Problem
Set the material down again exactly, line by line, skipping each picture.

----- Given material

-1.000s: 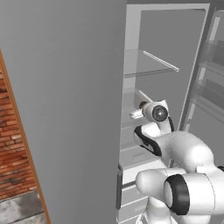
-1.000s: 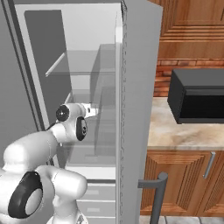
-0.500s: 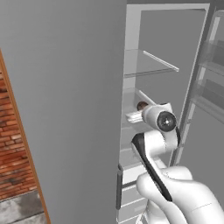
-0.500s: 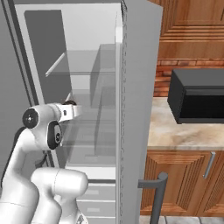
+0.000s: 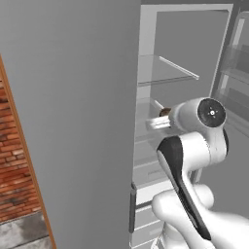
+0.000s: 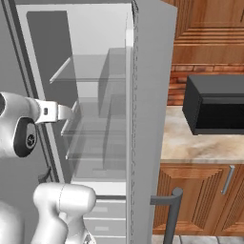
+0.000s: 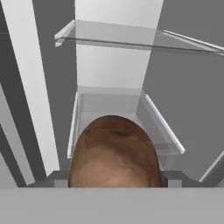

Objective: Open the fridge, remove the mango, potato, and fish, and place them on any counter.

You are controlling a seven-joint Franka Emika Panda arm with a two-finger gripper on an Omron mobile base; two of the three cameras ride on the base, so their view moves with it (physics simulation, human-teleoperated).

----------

Reply
-1.000s: 
-1.000s: 
-0.500s: 
-0.500s: 
+0.000s: 
+0.000s: 
+0.000s: 

Objective: Open the fridge, remove the mango, potato, and fish, and place them on any counter.

You are controlling a seven-joint Franka Emika Panda arm with a two-finger gripper on an Omron mobile base; two of the three cameras ride on the base, so their view moves with it (physics simulation, human-teleoperated).

There is nothing further to the answer.